• **Your objective**
Everything from the line containing "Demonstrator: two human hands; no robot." through the line containing "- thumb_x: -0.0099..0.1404" should be repeated exactly, and nothing else from the data.

• **Supplied data**
**********
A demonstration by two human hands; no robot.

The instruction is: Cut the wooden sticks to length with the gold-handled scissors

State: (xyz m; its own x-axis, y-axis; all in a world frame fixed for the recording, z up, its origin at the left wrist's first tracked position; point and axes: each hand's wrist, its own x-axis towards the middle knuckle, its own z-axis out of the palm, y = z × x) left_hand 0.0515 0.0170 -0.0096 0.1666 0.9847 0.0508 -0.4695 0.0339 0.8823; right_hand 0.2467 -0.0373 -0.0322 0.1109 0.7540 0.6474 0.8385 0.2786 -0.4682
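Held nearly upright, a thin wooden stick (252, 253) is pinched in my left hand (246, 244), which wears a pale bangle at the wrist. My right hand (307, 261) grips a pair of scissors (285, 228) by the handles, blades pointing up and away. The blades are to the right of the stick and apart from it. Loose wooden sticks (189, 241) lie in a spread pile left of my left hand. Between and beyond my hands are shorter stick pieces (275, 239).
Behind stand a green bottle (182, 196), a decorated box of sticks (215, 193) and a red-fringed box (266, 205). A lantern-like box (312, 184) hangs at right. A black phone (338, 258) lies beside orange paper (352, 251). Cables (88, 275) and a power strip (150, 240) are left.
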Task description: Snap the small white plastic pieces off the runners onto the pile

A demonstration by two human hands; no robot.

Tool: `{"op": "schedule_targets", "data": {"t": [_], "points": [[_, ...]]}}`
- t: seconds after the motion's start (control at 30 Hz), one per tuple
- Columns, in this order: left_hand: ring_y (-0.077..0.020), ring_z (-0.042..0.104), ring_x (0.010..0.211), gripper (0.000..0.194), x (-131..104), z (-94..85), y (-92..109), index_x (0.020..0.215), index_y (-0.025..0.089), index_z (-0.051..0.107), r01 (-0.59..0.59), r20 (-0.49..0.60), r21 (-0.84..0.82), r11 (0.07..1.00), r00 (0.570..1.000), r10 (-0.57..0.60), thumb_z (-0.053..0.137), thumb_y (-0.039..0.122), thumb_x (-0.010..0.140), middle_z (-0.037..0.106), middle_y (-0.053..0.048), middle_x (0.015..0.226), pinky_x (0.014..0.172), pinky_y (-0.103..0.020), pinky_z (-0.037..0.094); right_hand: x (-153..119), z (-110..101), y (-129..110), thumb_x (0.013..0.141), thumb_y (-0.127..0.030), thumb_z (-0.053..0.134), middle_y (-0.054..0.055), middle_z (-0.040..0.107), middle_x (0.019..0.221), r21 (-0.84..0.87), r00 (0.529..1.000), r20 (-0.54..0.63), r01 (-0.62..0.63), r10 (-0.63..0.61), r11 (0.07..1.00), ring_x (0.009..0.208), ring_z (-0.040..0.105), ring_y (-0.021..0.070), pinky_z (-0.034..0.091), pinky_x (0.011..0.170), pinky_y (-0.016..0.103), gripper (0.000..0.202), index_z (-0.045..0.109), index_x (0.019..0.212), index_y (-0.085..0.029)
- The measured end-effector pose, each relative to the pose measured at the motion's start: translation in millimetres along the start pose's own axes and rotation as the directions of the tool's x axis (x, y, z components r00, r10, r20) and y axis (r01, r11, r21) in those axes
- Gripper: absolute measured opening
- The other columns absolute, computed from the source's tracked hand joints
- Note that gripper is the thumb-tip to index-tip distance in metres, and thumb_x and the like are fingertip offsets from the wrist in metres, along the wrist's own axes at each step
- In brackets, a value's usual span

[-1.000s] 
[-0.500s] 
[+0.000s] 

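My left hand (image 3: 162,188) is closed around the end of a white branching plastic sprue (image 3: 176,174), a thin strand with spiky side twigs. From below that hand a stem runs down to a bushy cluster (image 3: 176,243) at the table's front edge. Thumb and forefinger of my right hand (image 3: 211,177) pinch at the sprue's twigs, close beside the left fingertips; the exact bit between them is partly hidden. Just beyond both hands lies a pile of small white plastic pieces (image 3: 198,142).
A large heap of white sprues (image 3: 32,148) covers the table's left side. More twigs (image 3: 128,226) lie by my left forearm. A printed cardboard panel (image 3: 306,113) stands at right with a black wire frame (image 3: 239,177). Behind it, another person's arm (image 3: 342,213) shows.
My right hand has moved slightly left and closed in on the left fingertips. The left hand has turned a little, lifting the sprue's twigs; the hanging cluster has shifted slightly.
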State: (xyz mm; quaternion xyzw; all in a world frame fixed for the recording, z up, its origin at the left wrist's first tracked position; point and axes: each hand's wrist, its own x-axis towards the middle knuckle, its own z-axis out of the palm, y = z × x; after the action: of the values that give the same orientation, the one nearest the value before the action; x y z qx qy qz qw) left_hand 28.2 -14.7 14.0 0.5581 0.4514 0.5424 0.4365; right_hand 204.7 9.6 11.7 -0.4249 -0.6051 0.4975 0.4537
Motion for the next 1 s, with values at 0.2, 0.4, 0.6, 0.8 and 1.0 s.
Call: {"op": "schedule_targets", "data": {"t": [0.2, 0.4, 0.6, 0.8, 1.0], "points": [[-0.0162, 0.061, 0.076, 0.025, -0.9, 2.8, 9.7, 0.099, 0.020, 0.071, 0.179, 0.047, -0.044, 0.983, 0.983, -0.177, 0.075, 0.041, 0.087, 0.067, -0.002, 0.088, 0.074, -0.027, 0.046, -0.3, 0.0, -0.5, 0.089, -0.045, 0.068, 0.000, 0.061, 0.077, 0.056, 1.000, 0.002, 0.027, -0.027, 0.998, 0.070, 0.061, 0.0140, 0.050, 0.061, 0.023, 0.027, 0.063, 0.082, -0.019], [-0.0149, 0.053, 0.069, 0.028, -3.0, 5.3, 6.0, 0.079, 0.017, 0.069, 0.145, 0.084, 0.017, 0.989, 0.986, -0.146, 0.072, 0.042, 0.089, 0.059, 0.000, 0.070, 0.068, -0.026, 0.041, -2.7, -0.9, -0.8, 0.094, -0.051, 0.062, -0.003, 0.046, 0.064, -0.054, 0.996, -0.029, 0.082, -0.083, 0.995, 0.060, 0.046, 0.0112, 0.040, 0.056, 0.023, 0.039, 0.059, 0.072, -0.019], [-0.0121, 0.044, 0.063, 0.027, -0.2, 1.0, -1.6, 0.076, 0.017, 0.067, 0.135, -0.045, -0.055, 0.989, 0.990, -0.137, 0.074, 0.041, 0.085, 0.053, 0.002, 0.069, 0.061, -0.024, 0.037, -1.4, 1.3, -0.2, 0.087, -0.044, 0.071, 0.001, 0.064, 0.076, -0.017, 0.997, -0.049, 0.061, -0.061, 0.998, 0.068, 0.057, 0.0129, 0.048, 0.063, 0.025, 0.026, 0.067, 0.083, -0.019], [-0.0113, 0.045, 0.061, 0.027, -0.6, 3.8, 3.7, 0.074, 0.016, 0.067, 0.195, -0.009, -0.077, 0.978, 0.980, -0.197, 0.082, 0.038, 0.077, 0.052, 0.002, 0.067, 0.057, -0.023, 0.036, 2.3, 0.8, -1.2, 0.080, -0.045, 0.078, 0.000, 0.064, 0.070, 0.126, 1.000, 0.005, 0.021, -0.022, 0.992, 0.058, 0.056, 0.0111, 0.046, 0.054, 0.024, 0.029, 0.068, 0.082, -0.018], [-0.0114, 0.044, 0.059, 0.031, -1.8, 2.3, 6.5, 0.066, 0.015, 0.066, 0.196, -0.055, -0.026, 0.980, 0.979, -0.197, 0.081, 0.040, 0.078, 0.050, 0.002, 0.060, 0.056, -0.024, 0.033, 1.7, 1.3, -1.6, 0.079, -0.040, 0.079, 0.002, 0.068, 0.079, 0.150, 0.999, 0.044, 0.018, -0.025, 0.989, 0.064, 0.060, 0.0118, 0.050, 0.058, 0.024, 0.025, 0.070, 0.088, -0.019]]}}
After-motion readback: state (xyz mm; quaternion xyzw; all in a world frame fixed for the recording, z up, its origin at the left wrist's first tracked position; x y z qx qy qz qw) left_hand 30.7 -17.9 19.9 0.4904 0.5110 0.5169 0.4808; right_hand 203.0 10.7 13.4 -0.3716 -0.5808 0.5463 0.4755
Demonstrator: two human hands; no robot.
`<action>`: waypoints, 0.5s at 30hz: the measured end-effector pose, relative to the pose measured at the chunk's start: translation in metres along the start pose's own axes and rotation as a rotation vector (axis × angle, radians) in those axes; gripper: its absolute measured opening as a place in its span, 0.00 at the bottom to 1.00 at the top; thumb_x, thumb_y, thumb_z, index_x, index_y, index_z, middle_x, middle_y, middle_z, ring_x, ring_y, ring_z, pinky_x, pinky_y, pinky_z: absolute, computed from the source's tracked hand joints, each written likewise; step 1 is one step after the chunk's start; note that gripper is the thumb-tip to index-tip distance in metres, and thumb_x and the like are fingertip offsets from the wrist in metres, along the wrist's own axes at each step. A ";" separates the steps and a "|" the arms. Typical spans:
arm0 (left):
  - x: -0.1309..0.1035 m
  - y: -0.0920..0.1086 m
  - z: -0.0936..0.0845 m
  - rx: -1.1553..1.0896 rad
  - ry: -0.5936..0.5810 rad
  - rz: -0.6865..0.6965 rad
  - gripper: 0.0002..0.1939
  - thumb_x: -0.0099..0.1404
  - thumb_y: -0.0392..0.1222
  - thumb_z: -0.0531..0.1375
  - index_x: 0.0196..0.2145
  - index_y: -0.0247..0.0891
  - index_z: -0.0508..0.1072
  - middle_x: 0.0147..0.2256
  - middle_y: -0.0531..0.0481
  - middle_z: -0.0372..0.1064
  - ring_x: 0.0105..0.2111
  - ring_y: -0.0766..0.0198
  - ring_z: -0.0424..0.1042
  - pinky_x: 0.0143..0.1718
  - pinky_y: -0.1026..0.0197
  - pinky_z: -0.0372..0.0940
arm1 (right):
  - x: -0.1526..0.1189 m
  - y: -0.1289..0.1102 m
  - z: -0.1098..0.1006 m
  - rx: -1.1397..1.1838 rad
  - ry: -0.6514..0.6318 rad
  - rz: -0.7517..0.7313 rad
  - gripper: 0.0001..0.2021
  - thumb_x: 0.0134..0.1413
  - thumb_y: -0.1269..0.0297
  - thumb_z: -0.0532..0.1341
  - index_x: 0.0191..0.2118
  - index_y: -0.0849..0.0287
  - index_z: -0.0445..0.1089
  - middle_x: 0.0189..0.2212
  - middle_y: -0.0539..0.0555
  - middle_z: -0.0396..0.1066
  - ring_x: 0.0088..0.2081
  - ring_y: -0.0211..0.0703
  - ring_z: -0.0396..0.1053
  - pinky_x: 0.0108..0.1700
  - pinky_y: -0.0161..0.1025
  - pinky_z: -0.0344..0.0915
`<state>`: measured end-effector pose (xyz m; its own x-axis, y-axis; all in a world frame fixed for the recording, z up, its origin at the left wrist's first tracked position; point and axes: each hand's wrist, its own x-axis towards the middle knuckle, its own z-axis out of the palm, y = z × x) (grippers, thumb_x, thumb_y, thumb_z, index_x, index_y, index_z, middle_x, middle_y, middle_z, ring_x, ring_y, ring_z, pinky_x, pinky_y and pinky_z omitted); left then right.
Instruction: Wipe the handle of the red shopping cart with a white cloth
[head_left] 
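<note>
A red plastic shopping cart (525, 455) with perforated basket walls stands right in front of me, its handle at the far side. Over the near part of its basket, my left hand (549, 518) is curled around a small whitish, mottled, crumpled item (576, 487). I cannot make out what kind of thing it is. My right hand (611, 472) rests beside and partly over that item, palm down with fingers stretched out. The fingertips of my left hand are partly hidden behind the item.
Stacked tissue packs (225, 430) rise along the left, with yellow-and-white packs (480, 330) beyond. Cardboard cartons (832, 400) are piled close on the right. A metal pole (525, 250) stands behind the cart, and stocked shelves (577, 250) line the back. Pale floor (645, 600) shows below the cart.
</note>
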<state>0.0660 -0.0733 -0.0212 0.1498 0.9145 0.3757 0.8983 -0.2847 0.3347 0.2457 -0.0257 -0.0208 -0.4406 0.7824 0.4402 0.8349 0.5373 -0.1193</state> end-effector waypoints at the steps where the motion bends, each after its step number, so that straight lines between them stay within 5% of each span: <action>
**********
• **Problem solution**
Demonstrator: two human hands; no robot.
`<action>`: waypoints, 0.5s at 30hz: the measured end-effector pose, relative to the pose measured at the chunk's start: translation in metres along the start pose's own axes and rotation as a rotation vector (axis × angle, radians) in those axes; gripper: its absolute measured opening as a place in its span, 0.00 at the bottom to 1.00 at the top; thumb_x, thumb_y, thumb_z, index_x, index_y, index_z, middle_x, middle_y, middle_z, ring_x, ring_y, ring_z, pinky_x, pinky_y, pinky_z: absolute, computed from the source's tracked hand joints, each written likewise; step 1 is one step after the chunk's start; note that gripper is the thumb-tip to index-tip distance in metres, and thumb_x and the like are fingertip offsets from the wrist in metres, along the wrist's own axes at each step. A ";" separates the steps and a "|" the arms. Typical spans:
arm0 (left):
  - x: -0.1309..0.1035 m
  - y: -0.0920..0.1086 m
  - z: -0.0936..0.0845 m
  - rx: -1.1553..1.0896 rad
  - ry: -0.5936..0.5810 rad
  - rz: -0.6865..0.6965 rad
  - gripper: 0.0002..0.1939
  - thumb_x: -0.0099..0.1404

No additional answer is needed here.